- [RECORDED DATA]:
^^^^^^^^

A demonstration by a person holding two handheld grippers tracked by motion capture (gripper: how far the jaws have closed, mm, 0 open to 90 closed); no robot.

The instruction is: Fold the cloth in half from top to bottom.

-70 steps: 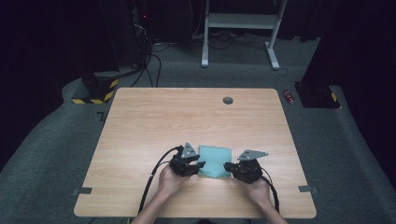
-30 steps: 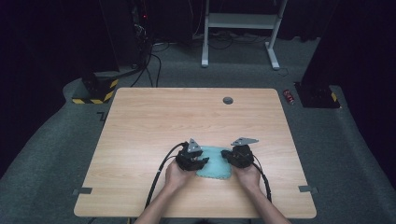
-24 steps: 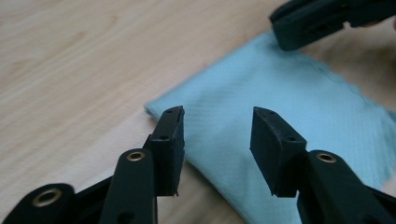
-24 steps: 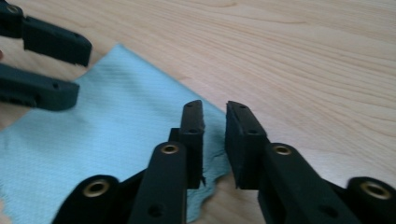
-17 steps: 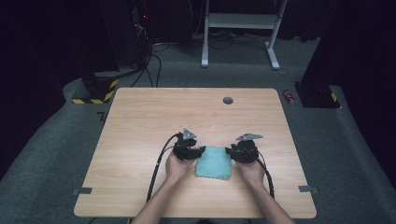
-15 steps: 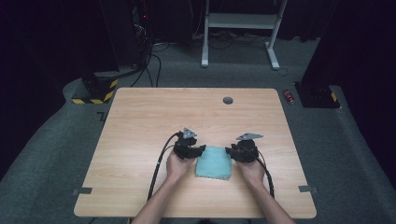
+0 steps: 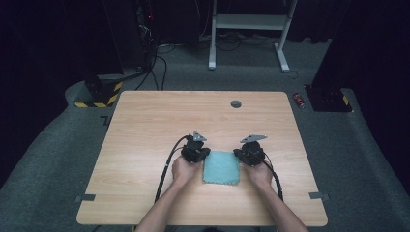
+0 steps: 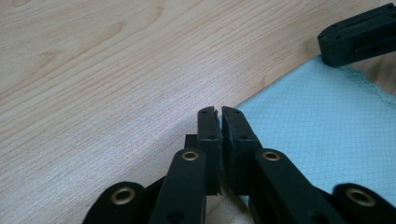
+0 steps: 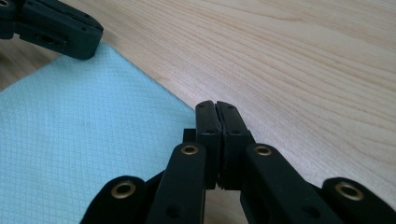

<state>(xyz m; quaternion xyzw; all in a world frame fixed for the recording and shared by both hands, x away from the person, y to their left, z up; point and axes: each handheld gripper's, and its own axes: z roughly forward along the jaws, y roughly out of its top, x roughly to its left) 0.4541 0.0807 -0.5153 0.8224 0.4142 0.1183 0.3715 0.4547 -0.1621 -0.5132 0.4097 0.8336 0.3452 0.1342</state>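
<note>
A light teal cloth (image 7: 221,167) lies flat on the wooden table (image 7: 145,130), folded into a small upright rectangle. My left gripper (image 7: 204,154) rests at its upper left corner and my right gripper (image 7: 238,154) at its upper right corner. In the left gripper view the jaws (image 8: 219,112) have just been closing and stand together at the edge of the cloth (image 8: 317,126); I see no fabric between the pads. The right gripper (image 9: 215,106) has likewise just closed beside the cloth (image 9: 84,126), with nothing visible between its pads.
A round grey grommet (image 7: 236,104) sits near the table's far edge. On the dark floor beyond are a white desk frame (image 7: 249,21), cables, a yellow-black striped base (image 7: 99,94) and a small red object (image 7: 300,100). Cables trail from both grippers toward the near edge.
A second ago the cloth was bunched between the grippers; now it lies flat and narrower. Both grippers have drawn apart to its far corners.
</note>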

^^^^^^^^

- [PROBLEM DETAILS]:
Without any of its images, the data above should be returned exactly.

- [RESULT FOR THIS EXERCISE]:
A demonstration by a person holding two handheld grippers tracked by motion capture (gripper: how far the jaws have closed, mm, 0 open to 90 closed); no robot.

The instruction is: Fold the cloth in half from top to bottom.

-70 steps: 
-30 steps: 
-24 steps: 
-24 steps: 
-17 steps: 
-15 steps: 
+0 steps: 
+0 steps: 
+0 steps: 

<state>(xyz m; quaternion xyzw; all in a world frame fixed for the recording and shared by both hands, x away from the person, y to their left, z up; point and axes: each handheld gripper's, and its own axes: z roughly forward along the jaws, y roughly out of its top, x roughly to its left) 0.4541 0.0807 -0.5153 0.8224 0.4142 0.1183 0.3715 0.4547 -0.1621 -0.5132 0.4097 0.8336 0.3452 0.1342</state>
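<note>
A light teal cloth (image 7: 221,167) lies flat on the wooden table (image 7: 145,130), folded into a small upright rectangle. My left gripper (image 7: 204,154) rests at its upper left corner and my right gripper (image 7: 238,154) at its upper right corner. In the left gripper view the jaws (image 8: 219,112) have just been closing and stand together at the edge of the cloth (image 8: 317,126); I see no fabric between the pads. The right gripper (image 9: 215,106) has likewise just closed beside the cloth (image 9: 84,126), with nothing visible between its pads.
A round grey grommet (image 7: 236,104) sits near the table's far edge. On the dark floor beyond are a white desk frame (image 7: 249,21), cables, a yellow-black striped base (image 7: 99,94) and a small red object (image 7: 300,100). Cables trail from both grippers toward the near edge.
A second ago the cloth was bunched between the grippers; now it lies flat and narrower. Both grippers have drawn apart to its far corners.
</note>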

What has been written completes the answer.